My phrasing is comparable to the way one of my city representatives used it when she said that my town was whoring itself for the local sales tax revenue if the powers that be allowed Walmart (one of the 10 worst companies on the planet according to betterworldshopper.org) to build next to a marsh/bird sanctuary. Long story short: they didn’t. A citizens’ group that I started stopped them from doing that.

A grass roots group. I made my own flyers and walked door to door. No corporate sponsors. Power to the people.

Roseanne is on fire with her post on the rained out “yoga gathering” in New York City. She says:

“I wonder, do we have to do this dance? We all know it’s a dance. You really can’t convince me that, other then sponsoring an event with a guaranteed captive audience of 10,000, do these companies embody yogic values? JetBlue would like to co-opt the openness and transparency associated with yoga by guaranteeing “no blackout dates, no seat restrictions” on its frequent-flier program. It’s nice of adidas to sponsor a high-profile yoga teacher, offer free yoga classes around the world and develop a line of sustainable yoga wear ~ but its other business practices include endorsing the slaughter of kangaroos (an endangered species) in Australia and sweatshops in Asia. Can we separate these actions from its endorsement of yoga?”

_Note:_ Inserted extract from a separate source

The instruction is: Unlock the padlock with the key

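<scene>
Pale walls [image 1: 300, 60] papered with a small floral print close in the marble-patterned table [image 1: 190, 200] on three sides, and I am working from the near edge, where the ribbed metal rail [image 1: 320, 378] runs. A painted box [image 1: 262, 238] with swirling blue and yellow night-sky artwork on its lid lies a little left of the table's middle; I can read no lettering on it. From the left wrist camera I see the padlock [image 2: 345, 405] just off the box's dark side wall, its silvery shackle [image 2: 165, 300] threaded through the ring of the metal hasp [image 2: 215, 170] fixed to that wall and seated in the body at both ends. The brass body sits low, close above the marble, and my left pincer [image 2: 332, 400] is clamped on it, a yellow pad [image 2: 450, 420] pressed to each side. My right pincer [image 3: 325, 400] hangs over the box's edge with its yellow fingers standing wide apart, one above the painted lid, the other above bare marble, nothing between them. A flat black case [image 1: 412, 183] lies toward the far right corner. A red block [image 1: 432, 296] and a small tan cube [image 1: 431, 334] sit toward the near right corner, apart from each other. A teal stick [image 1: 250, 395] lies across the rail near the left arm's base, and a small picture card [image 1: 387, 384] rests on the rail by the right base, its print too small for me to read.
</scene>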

Max Strom posted this response on his Facebook page about it:

“…exciting that 9000 people gathered in Central Park to practice yoga and I have been waiting for an event like this for some time. But it my opinion the event was sadly squandered. All the media was there, CNN, the NY Times, everybody – the cameras were pointing. For the first time in history the world put the …microphone at the mouth of the larger yoga community in America. But what was the message given? We are celebrating the Solstice. We want more people to practice yoga. That’s it? We have nothing more to say to the world but that in 2010? With the oil gusher reminding us all that solar power is desperately needed, 9000 people doing salutations to the sun could have brought the world an unforgettable visual and call to invest in a nonpolluting technology. And with hurricane season kicking up in the Gulf, we could have bought attention back to the people of Haiti. Let us come together again in mass. Soon. But next time let’s show what we stand for. And yes we can do it without corporate sponsors. Martin Luther King did.”

Instead, everyone walked away with swag bags.

I loved Max’s last two sentences, especially since I watched Martin Luther King march through my Chicago neighborhood in the late ’60s. I also saw a crazy throw a brick at Dr. King’s head and saw him stumble and then march on. I became politicized, radically, at an early age.

YogaDork asks whether we want to smell like Eat Pray Love….

““Pray” journeys to India’s sultry incense and spice history with jasmine, pink pepper, patchouli, amber, juniper berry, cardamom, and musk for a woodsy scent laced in exoticism.”

…and alerting the advertisers’ new dream, the yoga moms, that they should get ready to take out their wallets for the Home Shopping Network:

“Well, thank goodness for the candle set. What if you want smell like exotic praying patchouli, but want the room to emit love and mangoes??”

Funny.

I kinda remember India smelling a bit differently….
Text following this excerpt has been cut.